= Your assignment =
Write out again each line of the material below, unchanged, from the first one to the line that holds "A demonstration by".

= Recorded information =
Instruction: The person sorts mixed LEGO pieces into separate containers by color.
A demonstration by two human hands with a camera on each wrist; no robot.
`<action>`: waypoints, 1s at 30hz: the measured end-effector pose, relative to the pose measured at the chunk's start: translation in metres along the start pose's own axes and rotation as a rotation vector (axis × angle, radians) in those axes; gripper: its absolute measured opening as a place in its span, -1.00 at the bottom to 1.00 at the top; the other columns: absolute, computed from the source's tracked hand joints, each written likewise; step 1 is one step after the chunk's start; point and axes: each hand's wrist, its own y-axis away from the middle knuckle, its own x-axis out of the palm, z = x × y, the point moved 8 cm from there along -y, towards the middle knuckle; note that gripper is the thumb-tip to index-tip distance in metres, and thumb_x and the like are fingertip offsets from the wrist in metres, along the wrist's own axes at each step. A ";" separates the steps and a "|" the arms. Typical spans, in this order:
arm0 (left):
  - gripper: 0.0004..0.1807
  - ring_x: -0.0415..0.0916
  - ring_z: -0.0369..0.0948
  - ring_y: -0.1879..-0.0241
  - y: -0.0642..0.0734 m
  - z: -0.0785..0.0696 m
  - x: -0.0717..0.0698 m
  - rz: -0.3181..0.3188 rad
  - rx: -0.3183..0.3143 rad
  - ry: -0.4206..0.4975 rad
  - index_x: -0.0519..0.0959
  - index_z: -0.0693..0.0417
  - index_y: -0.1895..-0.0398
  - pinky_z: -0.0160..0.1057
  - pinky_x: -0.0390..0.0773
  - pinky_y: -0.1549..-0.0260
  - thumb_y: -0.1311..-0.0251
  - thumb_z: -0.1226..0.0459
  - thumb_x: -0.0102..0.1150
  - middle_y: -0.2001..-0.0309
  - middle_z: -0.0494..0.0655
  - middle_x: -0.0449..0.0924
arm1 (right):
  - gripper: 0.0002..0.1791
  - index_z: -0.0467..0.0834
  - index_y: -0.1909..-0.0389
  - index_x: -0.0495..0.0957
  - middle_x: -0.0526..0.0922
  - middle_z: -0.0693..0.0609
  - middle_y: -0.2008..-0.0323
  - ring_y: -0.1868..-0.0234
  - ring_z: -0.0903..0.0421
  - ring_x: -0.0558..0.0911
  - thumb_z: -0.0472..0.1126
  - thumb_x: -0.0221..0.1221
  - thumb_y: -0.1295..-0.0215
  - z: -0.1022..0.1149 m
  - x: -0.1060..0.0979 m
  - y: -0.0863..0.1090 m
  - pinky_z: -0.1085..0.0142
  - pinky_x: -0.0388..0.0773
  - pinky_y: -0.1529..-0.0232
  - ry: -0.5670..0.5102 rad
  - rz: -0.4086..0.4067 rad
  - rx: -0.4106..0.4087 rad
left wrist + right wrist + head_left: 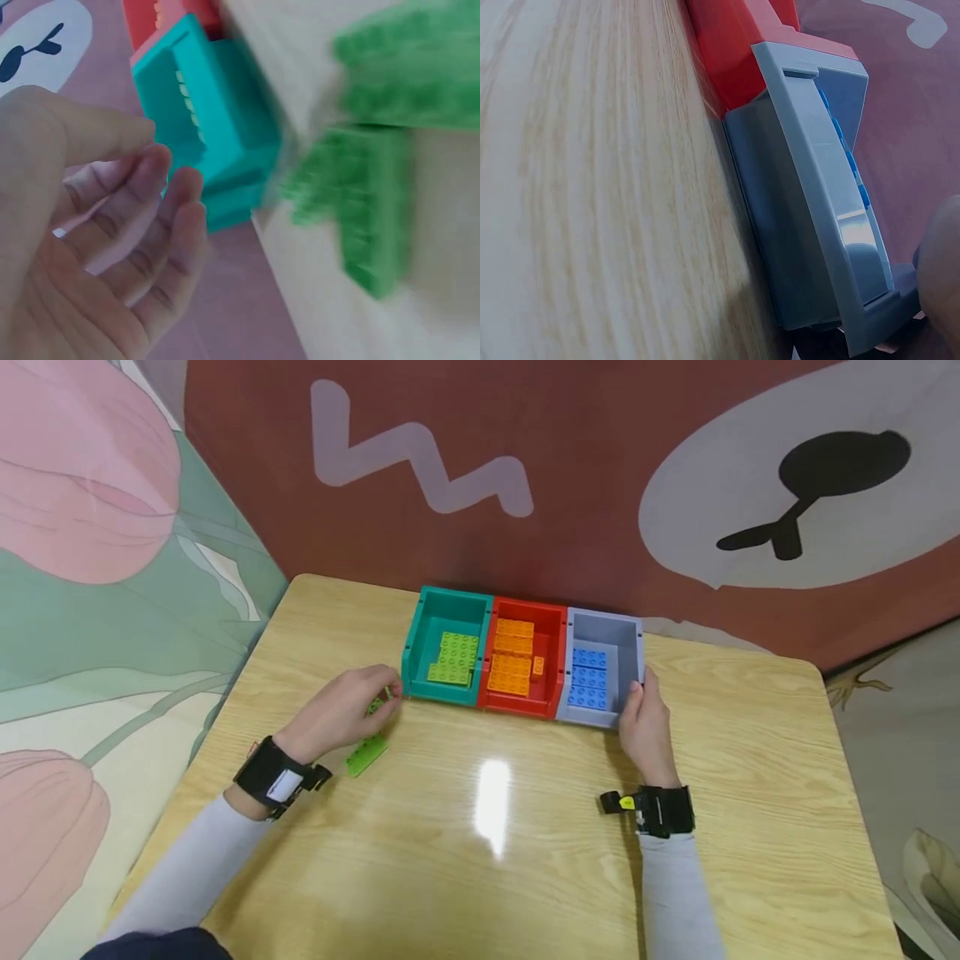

= Expected answer =
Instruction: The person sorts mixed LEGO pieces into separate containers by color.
A demonstration by two human hands with a camera on each wrist; no robot.

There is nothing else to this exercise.